Requirement | All that is wanted is a word-for-word copy of the data from its first line to the line containing "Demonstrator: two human", both included.

Records excerpted from a collection:
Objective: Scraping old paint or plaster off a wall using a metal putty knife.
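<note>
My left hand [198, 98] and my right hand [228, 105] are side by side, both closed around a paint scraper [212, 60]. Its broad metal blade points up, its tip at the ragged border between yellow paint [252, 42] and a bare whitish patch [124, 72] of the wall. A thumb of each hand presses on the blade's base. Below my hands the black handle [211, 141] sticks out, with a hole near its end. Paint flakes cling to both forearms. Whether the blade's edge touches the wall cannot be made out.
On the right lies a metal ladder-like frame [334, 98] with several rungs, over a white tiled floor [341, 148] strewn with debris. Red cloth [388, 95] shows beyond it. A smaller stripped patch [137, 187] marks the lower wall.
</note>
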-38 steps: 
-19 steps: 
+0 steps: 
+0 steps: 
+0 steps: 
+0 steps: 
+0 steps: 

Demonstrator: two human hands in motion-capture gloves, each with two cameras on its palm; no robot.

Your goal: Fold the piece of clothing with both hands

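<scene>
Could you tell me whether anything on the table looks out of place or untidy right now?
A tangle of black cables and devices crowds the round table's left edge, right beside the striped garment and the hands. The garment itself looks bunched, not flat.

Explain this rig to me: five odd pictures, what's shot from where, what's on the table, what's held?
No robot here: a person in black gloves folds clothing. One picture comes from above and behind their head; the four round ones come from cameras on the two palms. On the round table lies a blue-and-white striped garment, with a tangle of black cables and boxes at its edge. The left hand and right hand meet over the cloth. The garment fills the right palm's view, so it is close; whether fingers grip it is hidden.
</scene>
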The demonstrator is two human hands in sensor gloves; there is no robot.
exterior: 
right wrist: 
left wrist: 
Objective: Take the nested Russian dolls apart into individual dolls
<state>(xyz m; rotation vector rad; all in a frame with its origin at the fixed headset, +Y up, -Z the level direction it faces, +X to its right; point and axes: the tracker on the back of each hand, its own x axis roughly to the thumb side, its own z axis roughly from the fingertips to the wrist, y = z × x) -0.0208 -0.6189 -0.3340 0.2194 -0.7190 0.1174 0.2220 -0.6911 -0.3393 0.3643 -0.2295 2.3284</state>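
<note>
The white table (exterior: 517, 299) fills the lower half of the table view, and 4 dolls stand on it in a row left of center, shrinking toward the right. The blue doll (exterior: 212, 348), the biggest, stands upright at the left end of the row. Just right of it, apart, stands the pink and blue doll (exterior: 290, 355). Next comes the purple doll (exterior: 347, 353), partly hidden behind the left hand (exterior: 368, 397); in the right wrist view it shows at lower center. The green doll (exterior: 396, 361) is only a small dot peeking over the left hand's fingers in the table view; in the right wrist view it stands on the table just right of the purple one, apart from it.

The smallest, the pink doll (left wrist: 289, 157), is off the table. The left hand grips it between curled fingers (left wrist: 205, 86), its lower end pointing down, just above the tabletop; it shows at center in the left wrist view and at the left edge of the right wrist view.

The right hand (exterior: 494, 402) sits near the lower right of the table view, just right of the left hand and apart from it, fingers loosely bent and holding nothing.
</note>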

Response to this exercise |
Objective: Scraping old paint or plaster off a wall using a metal putty knife.
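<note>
My left hand [198, 98] and my right hand [228, 105] are side by side, both closed around a paint scraper [212, 60]. Its broad metal blade points up, its tip at the ragged border between yellow paint [252, 42] and a bare whitish patch [124, 72] of the wall. A thumb of each hand presses on the blade's base. Below my hands the black handle [211, 141] sticks out, with a hole near its end. Paint flakes cling to both forearms. Whether the blade's edge touches the wall cannot be made out.
On the right lies a metal ladder-like frame [334, 98] with several rungs, over a white tiled floor [341, 148] strewn with debris. Red cloth [388, 95] shows beyond it. A smaller stripped patch [137, 187] marks the lower wall.
</note>
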-38 steps: 
-19 steps: 
+0 steps: 
+0 steps: 
+0 steps: 
+0 steps: 
+0 steps: 

Demonstrator: two human hands in motion-capture gloves, each with two cameras on its palm; no robot.

The requested output is complete.